Ultimately, the Sellars agenda of support for underdogs, particularly if they happen to be in minority ethnic groups, is in our faces again. For Adams, the mission is also personal, since he has a cabin in the Gold Country just up the road from the scene of his opera.

The new opera, Adams’ fifth overall, seems to operate like a two-movement Lutosławski symphony, with the first part merely setting the table for the second part. Act I is a seemingly scattershot collage of incidents in the camp of Rich Bar circa 1851, while Act II in the Gold Country town of Downieville finally propels the plot forward.

As has often been the case recently, Sellars’ libretto is a patchwork of this and that culled from found sources. If there is one dominant source, it is the letters of Louise Clappe, a writer who, under the nom de plume of Dame Shirley, chronicled the lifestyles and times she witnessed while living in the miner camps for a couple of years in the early 1850s. Dame Shirley becomes what amounts to a journalistic character in this opera, always observing with a keen eye and a completely open mind, and quoted virtually verbatim in stretches of the libretto.

Lorena Feijóo as Lola Montez in the new Adams opera. (Stefan Cohen)
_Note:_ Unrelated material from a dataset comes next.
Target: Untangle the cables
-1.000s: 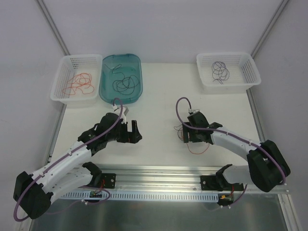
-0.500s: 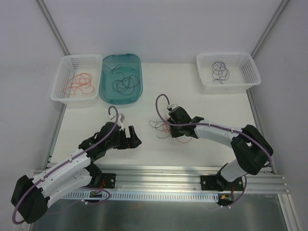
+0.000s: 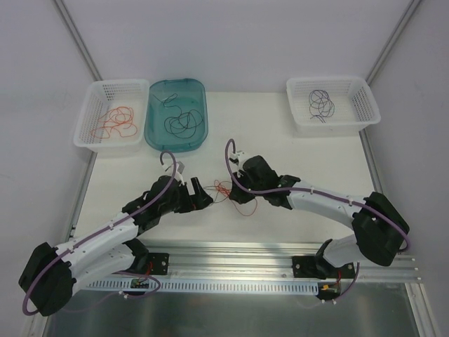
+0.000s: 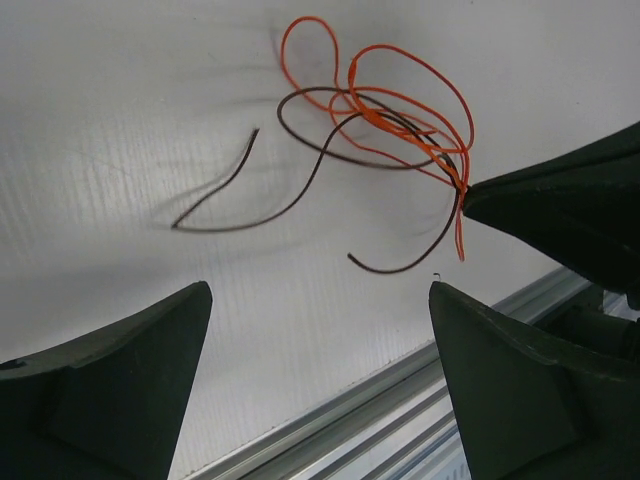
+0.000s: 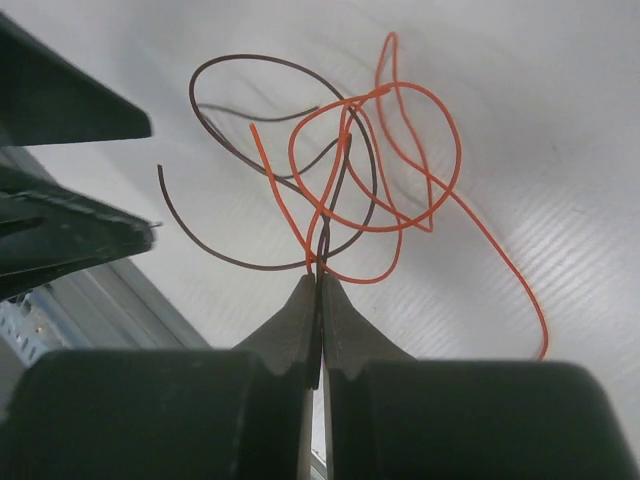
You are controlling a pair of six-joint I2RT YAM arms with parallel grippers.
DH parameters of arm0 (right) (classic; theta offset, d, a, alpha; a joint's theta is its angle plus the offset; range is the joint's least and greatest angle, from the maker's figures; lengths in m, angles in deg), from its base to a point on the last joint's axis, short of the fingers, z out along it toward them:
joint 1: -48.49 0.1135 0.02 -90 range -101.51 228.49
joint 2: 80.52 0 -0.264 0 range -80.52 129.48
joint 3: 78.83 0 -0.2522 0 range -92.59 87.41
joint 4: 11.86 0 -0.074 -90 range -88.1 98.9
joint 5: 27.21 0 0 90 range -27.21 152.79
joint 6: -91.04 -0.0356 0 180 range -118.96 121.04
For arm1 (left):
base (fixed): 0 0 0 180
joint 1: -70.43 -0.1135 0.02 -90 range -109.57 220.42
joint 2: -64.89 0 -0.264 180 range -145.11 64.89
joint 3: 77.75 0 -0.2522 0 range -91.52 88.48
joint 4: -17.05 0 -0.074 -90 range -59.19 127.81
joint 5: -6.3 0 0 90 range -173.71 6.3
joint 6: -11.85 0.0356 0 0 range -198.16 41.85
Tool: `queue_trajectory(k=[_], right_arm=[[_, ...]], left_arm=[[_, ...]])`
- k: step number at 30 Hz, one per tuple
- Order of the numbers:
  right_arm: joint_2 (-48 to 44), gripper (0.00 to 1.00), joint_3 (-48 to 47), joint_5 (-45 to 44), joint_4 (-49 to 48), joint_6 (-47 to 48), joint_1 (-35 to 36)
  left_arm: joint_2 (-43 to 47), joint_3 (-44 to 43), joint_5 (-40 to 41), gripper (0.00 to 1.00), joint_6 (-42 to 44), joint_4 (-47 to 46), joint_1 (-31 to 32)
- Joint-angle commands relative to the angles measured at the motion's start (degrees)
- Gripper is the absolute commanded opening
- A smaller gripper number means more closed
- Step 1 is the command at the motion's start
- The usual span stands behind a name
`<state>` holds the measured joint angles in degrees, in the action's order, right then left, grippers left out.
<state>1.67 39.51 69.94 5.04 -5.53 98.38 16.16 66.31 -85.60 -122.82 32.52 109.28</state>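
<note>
A small tangle of cables, a thin orange wire (image 5: 410, 140) looped through a dark brown one (image 5: 250, 66), hangs over the white table between the two arms (image 3: 223, 188). My right gripper (image 5: 320, 276) is shut on both strands where they cross; in the top view it (image 3: 236, 191) sits just right of the tangle. My left gripper (image 4: 318, 288) is open and empty, facing the tangle (image 4: 390, 110) from the left with a small gap to it. In the top view the left gripper (image 3: 203, 194) is close beside the wires.
At the back left a white basket (image 3: 84, 133) holds orange wires (image 3: 116, 123). Beside it a teal tray (image 3: 149, 130) holds black wires (image 3: 181, 123). The white basket (image 3: 368, 105) at the back right holds dark purple wires (image 3: 323, 102). An aluminium rail (image 3: 231, 256) runs along the near edge.
My right gripper shut on the tangle and carried it left toward the table's middle. My left gripper moved right to meet it, and its jaws narrowed slightly.
</note>
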Motion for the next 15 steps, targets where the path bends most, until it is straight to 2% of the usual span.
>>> queue_trajectory(k=[1, 4, 8, 15], right_arm=[[-2.0, 0.01, 0.7, 1.1, -4.4, 2.2, 2.1], [-1.5, 0.01, 1.2, 0.8, -5.4, 2.1, 3.1], [-0.8, 0.01, 1.1, 0.6, -6.1, 1.8, 4.5], [0.2, 0.01, 0.4, 0.3, -6.9, 1.6, 6.2]], left_arm=[[-2.9, -0.4, 1.3, 0.89, -3.4, -5.8, 0.8], [-4.5, 0.8, 3.5, 0.82, -7.4, -9.1, 0.9], [-4.9, 3.6, 5.2, 0.78, -13.6, -15.5, 0.9], [-7.9, 4.4, 4.5, 0.76, -15.3, -19.1, 1.1]])
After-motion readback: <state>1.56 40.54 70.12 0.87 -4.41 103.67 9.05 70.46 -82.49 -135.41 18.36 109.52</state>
The opera is strewn with characters and incidents drawn with the historical record and the Sellars agenda in mind. A fugitive slave turned cowboy, Ned Peters, turns out to be a noble character with an intellectual bent. Although the libretto does not spell it out, Sellars’ direction indicates that Dame Shirley and Ned have a thing for each other in violation of every taboo of the period, not to mention the fact that she is already married, albeit unhappily. Joe Cannon is a miner who has just been dumped by his fiancée back in Missouri; whatever compassion we feel for him disappears when he turns out to be a nasty drunk. He consorts with an upwardly-mobile Chinese prostitute, Ah Sing, who wants him, but his own feelings toward her come and go.
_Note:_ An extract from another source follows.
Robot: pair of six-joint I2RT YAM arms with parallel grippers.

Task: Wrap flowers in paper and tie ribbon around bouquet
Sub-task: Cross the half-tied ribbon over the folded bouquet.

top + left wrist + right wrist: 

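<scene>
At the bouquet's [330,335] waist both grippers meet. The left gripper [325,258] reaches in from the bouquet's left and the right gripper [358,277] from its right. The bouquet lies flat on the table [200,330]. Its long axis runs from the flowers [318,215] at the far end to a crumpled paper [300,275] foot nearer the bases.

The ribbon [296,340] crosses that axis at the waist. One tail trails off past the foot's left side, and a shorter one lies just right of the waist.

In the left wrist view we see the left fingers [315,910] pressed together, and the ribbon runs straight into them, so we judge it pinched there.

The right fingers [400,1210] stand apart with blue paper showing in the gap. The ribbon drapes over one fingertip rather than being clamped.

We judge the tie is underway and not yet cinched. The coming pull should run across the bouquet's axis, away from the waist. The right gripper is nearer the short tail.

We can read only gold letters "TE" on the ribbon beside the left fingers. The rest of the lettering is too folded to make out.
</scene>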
Joe’s friend Clarence is a virile fellow miner who seems to play an ambiguous role, sometimes defusing and sometimes exacerbating racial tensions. There is a Mexican couple, Ramón and Josefa. He deals cards at the Empire Hotel bar, she entices the customers. A real-life historical figure, the notorious dancer Lola Montez, suddenly shows up in Act II for no other reason, it seems, than to give Adams a chance to write his own short “Dance of the Seven Veils,” which he does in a spiky manner with flippant winds and brash brasses.

Adams’ music had been growing ever more dense and intricate since El Niño, but in Girls, he strips away some of the complexities of texture, particularly in Act I. He comes up with his own engaging idea of what a Wild West ballad would sound like under the influence of Stravinsky, and in a bar song for Joe Cannon, Adams filters a tough Kurt Weill/Berlin sound through his own lens with a jazzy sway. Through most of Act I, Adams’ score is one of continued fascination from scene to disconnected scene, although interest flags in the waning minutes of the last scene.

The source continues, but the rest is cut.